# Kindle Fire



## staffingpro (Mar 12, 2008)

I have been told that I can watch Movies on my HDTV using my Kindle fire. If that is the case How do I do that and what hardware do I need. Gary


----------



## DoubleHelix (Dec 10, 2004)

Told by whom? There are no video output ports on the Kindle Fire.

http://www.amazon.com/Kindle-Fire-Amazon-Tablet/dp/B0051VVOB2


----------



## staffingpro (Mar 12, 2008)

I know there are no video output ports, but it is WIFI and I have a wifi network in my home. So was under the impression that something could be connected through the WIFI network.


----------



## DoubleHelix (Dec 10, 2004)

Not unless there some kind of media server app installed that works with the other video apps and then a wireless networking adapter on the TV and functionality that allows it to connect to the same type of media server that the Kindle Fire is providing.

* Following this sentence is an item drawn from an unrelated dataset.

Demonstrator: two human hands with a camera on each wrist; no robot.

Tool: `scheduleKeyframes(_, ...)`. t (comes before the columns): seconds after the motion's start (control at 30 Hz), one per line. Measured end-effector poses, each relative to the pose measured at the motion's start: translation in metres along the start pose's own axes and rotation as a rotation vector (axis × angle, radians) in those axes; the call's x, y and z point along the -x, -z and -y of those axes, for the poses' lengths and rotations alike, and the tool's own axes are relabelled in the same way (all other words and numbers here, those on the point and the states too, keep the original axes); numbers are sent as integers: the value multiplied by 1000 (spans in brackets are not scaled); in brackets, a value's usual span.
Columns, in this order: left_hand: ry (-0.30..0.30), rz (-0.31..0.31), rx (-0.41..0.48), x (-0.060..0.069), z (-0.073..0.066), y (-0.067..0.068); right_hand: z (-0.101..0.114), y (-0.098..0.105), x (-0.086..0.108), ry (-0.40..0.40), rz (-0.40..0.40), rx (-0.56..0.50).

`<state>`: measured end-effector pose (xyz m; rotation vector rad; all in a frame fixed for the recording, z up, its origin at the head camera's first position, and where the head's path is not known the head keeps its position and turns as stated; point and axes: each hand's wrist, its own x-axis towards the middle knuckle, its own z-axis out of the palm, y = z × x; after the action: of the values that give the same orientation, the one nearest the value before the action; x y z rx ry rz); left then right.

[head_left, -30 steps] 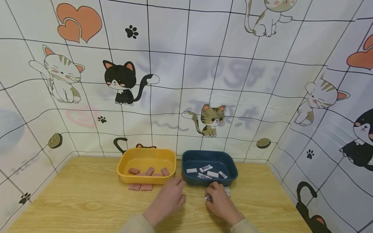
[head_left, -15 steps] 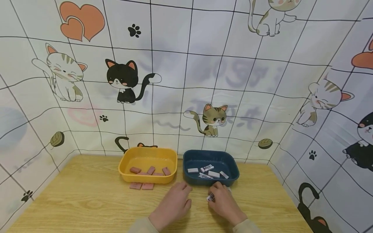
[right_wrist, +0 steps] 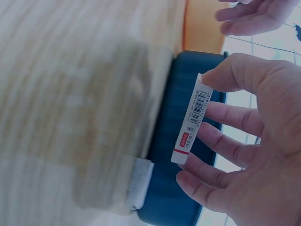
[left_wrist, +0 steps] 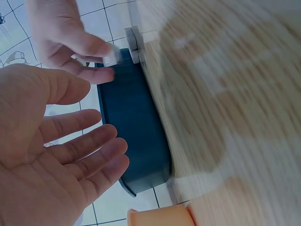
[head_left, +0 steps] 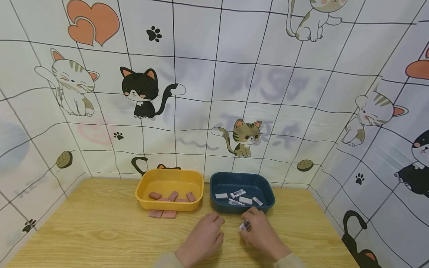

I don't see that happening on a $200 tablet.


----------



## staffingpro (Mar 12, 2008)

OK, thanks for the info


----------



## Drabdr (Nov 26, 2007)

By what I have read, the Kindle Fire has the ability to view a video from Netflix, but that is about it.


----------



## DoubleHelix (Dec 10, 2004)

You can of course watch videos on the Kindle Fire. Amazon has it's own streaming service, and Netflix is also available. The ability to send the signal to some other source is completely different. The iPad 2 supports Air Play with an Apple TV for _some_ applications. The functionality is part of both the device and the receiver. I'm not aware of any such infrastructure for the Kindle Fire or any Android tablet for that matter.


----------



## Drabdr (Nov 26, 2007)

DoubleHelix said:


> You can of course watch videos on the Kindle Fire. Amazon has it's own streaming service, and Netflix is also available. The ability to send the signal to some other source is completely different. The iPad 2 supports Air Play with an Apple TV for _some_ applications. The functionality is part of both the device and the receiver. I'm not aware of any such infrastructure for the Kindle Fire or any Android tablet for that matter.


:up:

I have been reading on the reviews of all the tablets; it certainly is a quickly growing market.


----------



## staffingpro (Mar 12, 2008)

thanks for the feed back. With all that horsepower one would think someone would have considered that. You can link a computer and show it on a TV screen, so why not these note books.


----------



## Drabdr (Nov 26, 2007)

staffingpro said:


> thanks for the feed back. With all that horsepower one would think someone would have considered that. You can link a computer and show it on a TV screen, so why not these note books.


That's true. But everything comes with a trade-off and a price. One can only deliver so much for $199.00. 

What I have read about it has given it good reviews for the price.

Of note (something I would not have thought about), several people have stated that if your primary function of the tablet is reading on-line books, the older generation readers (E-Ink technology) are better. It's easier on the eyes after extended reading than the Kindle LCD screen. Something I would not have thought of.


----------



## staffingpro (Mar 12, 2008)

The fire belongs to my wife so I was just trying to elevate other areas that may be available for the fire. She also has the kindle for reading. She is a gadget nut,


----------



## DoubleHelix (Dec 10, 2004)

It *has* been considered and implemented for the iPad wirelessly with Air Play and the Apple TV. Some premium Android tablets also have HDMI-out for connecting to a TV.

You're asking for top-of-the-line functionality from a $200 device. The iPad and premium Android tablets are around the $500 mark.


----------



## staffingpro (Mar 12, 2008)

Had no idea what the kindle fire was capable of so just asking a lot of questions to get as much functionality out if it as I possibly can.


----------